EXERCISE DIRECTIONS
Each line from the first down to the one containing "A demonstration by" should be returned exactly as it appears below.

##########

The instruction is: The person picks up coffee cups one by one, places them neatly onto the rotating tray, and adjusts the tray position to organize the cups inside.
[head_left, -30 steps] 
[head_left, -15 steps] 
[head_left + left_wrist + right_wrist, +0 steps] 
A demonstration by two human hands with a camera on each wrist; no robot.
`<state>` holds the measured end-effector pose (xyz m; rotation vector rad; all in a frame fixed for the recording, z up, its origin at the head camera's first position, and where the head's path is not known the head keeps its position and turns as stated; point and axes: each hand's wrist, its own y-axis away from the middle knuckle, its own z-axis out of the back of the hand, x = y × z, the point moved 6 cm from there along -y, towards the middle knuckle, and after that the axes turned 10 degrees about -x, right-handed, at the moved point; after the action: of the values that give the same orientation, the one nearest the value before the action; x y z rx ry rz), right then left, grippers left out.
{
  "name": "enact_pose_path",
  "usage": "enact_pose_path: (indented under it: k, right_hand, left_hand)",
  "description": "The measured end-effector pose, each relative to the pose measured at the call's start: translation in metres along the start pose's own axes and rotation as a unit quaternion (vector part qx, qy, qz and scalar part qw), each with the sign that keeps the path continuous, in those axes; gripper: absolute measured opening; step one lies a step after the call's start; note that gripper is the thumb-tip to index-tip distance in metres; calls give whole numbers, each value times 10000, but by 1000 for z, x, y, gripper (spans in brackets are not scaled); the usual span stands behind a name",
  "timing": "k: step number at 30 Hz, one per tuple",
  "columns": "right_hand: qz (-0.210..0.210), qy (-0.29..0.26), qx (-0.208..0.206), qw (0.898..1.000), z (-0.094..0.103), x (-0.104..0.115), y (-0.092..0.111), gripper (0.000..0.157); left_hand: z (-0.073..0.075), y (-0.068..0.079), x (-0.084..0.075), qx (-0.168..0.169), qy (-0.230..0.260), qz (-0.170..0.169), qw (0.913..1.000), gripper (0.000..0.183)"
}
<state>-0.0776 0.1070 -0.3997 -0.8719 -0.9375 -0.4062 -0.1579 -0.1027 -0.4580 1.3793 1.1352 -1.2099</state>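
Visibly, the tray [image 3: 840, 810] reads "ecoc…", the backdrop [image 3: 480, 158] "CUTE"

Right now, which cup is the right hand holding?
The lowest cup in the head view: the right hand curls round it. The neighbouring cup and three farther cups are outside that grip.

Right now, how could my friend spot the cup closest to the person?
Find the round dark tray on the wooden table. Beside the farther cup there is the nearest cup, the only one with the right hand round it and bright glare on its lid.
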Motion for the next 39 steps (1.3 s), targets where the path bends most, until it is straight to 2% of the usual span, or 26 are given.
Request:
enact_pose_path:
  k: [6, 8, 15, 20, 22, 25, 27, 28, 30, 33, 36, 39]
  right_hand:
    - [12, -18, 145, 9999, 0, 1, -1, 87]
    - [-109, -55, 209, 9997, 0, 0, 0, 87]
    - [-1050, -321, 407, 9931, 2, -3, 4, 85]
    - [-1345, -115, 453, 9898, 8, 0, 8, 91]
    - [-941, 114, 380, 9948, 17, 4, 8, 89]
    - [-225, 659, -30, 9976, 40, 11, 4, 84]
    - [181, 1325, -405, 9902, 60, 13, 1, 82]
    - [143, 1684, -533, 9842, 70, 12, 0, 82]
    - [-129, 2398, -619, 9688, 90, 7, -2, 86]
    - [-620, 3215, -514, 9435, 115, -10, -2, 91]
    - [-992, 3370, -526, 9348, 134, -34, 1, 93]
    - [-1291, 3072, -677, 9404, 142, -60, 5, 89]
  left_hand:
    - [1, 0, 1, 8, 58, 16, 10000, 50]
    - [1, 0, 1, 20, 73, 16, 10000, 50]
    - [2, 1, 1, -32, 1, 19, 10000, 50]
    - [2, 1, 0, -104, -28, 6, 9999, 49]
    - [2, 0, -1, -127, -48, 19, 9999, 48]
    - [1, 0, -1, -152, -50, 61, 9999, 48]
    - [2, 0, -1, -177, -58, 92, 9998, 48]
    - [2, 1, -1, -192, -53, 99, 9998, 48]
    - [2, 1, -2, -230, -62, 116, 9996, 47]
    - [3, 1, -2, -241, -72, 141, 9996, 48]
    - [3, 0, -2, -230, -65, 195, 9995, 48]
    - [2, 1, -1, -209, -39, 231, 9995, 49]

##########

EXERCISE RESPONSE
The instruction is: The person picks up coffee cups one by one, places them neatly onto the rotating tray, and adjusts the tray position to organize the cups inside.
[head_left, -30 steps] 
[head_left, -15 steps] 
[head_left + left_wrist + right_wrist, +0 steps] 
A demonstration by two human hands with a camera on each wrist; no robot.

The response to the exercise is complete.